→ **EXERCISE INSTRUCTIONS**
Would you copy each line of the records that includes the word "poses"?

*-*-*

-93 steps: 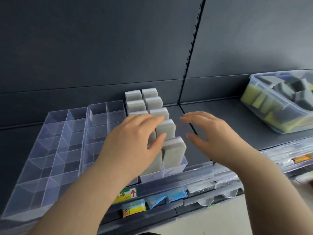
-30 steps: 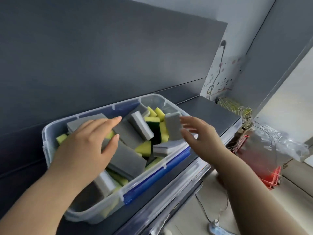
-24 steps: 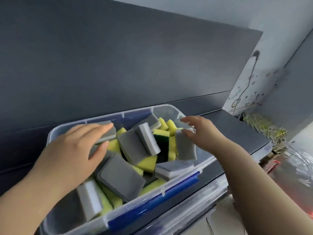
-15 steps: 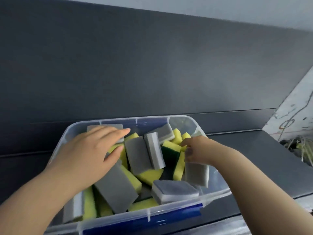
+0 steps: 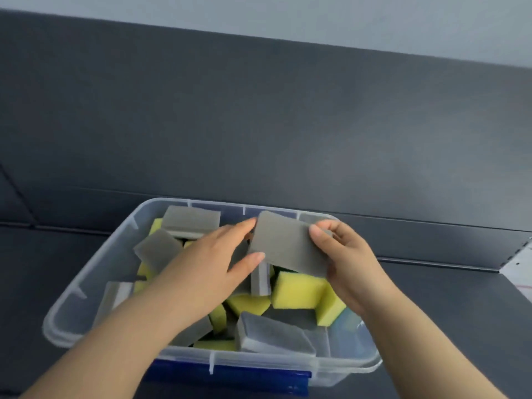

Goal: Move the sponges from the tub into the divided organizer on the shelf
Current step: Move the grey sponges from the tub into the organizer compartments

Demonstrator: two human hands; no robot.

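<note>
Right hand (image 5: 347, 256) pinching sponge (image 5: 288, 243), left hand (image 5: 207, 269) fingers straight

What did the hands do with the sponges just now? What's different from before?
The right hand has lifted the gray sponge it gripped by the tub's right wall up above the pile. The left hand left the sponges on the left, moved right and now touches that sponge's left edge. The tub and the other sponges in it stayed put.
</note>
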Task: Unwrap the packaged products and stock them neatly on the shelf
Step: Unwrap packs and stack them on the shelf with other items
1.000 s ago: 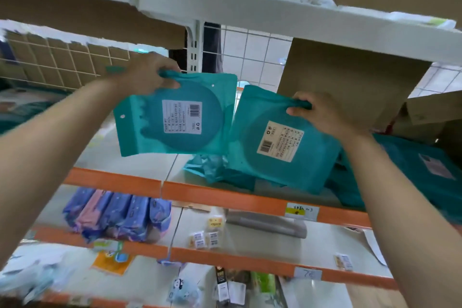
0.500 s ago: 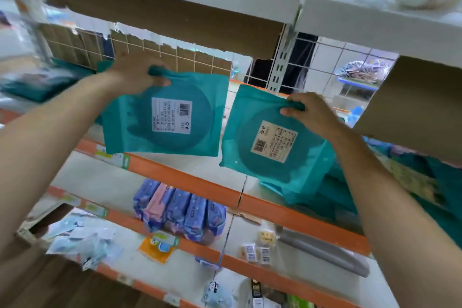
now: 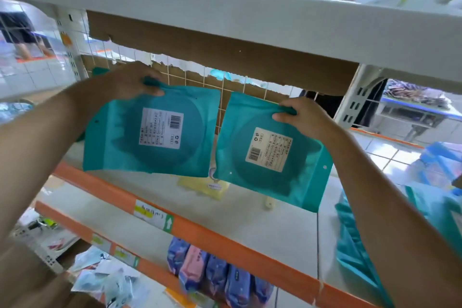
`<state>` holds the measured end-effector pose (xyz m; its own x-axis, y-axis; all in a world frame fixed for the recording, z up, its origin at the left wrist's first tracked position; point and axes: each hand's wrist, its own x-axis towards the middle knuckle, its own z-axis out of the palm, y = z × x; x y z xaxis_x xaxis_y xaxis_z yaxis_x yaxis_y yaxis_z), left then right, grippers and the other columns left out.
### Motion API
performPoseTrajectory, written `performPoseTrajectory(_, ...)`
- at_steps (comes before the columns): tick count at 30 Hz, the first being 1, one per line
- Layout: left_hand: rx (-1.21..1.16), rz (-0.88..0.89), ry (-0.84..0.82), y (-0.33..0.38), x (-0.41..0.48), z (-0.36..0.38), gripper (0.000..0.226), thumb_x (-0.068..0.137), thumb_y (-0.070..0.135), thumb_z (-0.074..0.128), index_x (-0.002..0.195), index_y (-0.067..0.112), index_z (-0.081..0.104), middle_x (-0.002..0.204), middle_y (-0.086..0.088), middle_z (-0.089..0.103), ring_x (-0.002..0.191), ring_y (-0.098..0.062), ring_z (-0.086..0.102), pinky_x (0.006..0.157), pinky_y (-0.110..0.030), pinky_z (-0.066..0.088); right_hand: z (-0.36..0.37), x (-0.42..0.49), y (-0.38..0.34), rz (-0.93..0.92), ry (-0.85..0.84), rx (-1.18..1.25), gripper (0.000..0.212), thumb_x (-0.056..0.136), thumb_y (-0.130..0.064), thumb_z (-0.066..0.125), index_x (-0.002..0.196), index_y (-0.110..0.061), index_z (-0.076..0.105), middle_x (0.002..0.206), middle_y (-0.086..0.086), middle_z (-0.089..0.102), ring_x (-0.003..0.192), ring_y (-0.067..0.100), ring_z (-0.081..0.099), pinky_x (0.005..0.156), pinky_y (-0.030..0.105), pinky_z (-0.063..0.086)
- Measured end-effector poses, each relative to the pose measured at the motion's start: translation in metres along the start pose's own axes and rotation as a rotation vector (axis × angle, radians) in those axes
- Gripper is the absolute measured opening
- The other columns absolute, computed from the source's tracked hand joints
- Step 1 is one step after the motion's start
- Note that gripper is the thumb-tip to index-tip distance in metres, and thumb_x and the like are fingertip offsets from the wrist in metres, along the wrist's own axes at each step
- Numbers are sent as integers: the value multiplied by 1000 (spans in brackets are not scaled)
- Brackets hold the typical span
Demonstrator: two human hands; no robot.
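Observation:
I hold two flat teal pouches with white barcode labels up in front of the middle shelf (image 3: 287, 237). My left hand (image 3: 125, 82) grips the top edge of the left pouch (image 3: 120, 147), which hangs fairly level. My right hand (image 3: 302, 116) pinches the top edge of the right pouch (image 3: 237, 157), which is tilted down to the right. The two pouches hang side by side, nearly touching, above the white shelf board with its orange front rail (image 3: 225, 237).
A yellow pack (image 3: 200, 186) lies on the shelf behind the pouches. More teal pouches (image 3: 355, 252) are piled at the right. Blue and pink packs (image 3: 215, 272) stand on the lower shelf. The upper white shelf (image 3: 250, 12) and torn cardboard (image 3: 225, 57) hang overhead.
The view has swung left along the shelf and closer. Both hands keep their grip, and the two pouches have come nearer together over a barer stretch of shelf.

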<state>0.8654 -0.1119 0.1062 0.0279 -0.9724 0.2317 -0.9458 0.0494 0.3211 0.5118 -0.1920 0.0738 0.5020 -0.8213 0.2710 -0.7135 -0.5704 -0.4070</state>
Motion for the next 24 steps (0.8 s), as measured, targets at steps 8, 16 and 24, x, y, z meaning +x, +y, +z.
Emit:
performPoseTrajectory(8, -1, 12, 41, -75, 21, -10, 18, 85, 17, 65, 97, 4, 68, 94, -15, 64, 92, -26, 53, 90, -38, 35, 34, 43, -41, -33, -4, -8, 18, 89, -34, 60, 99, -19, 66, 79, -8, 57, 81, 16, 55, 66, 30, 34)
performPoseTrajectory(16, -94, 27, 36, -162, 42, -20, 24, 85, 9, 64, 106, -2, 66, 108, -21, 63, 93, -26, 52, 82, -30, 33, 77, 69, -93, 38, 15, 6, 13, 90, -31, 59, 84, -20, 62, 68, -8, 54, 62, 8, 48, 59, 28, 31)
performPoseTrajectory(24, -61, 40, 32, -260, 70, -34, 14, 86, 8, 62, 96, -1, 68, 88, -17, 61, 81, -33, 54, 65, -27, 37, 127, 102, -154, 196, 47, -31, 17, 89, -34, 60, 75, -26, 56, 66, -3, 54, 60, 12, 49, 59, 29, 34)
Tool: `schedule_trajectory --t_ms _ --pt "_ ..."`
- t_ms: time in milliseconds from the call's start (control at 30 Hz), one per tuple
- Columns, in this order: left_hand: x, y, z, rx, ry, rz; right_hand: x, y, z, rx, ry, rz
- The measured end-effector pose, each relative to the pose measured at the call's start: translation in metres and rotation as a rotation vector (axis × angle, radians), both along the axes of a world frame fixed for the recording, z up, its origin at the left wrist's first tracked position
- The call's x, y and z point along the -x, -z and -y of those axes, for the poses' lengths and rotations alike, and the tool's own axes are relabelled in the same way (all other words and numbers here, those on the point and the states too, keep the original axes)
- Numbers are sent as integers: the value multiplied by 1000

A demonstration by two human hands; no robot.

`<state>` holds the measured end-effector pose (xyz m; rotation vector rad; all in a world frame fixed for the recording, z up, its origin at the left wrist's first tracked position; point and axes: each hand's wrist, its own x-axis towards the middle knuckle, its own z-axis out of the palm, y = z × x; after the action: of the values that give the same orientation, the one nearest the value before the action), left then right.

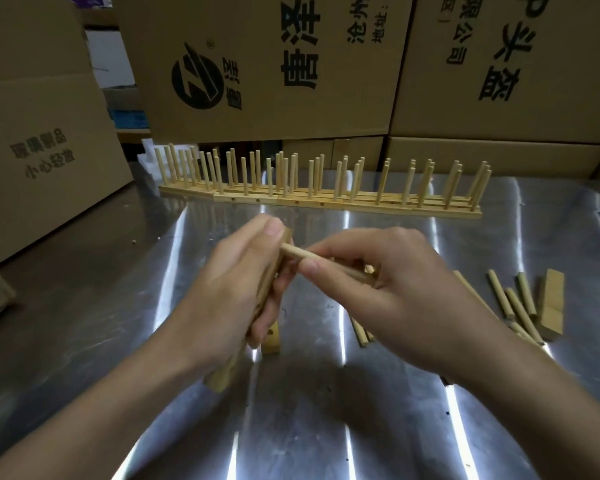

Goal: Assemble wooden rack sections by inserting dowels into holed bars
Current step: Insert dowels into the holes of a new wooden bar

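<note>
My left hand (236, 285) grips a holed wooden bar (222, 374) held nearly upright above the metal table; its lower end shows below my wrist. My right hand (392, 285) pinches a dowel (297, 252) whose far tip meets the bar's upper part next to my left thumb. More dowels seem to lie in my right palm. A second short bar piece (271, 337) shows under my left fingers. Loose dowels (513, 303) and a wooden bar (551, 306) lie on the table to the right.
A row of finished rack sections (319, 188) with upright dowels stands across the back of the shiny metal table (326, 427). Big cardboard boxes (267, 64) wall in the back and another box (39, 150) stands at the left.
</note>
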<state>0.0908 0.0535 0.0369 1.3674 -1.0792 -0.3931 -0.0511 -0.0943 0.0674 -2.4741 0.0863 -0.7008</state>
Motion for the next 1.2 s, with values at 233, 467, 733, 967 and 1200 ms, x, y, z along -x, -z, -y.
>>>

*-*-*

→ **RESPONSE FOR THIS EXERCISE**
- Measured end-effector poses, each relative to the pose measured at the motion's start: translation in metres along the start pose's own axes and rotation as a rotation vector (axis × angle, radians) in those axes
- The call's x, y and z point along the -x, -z and -y of those axes, for the poses' lengths and rotations alike, and the tool's own axes are relabelled in the same way (all other words and numbers here, those on the point and the states too, keep the original axes)

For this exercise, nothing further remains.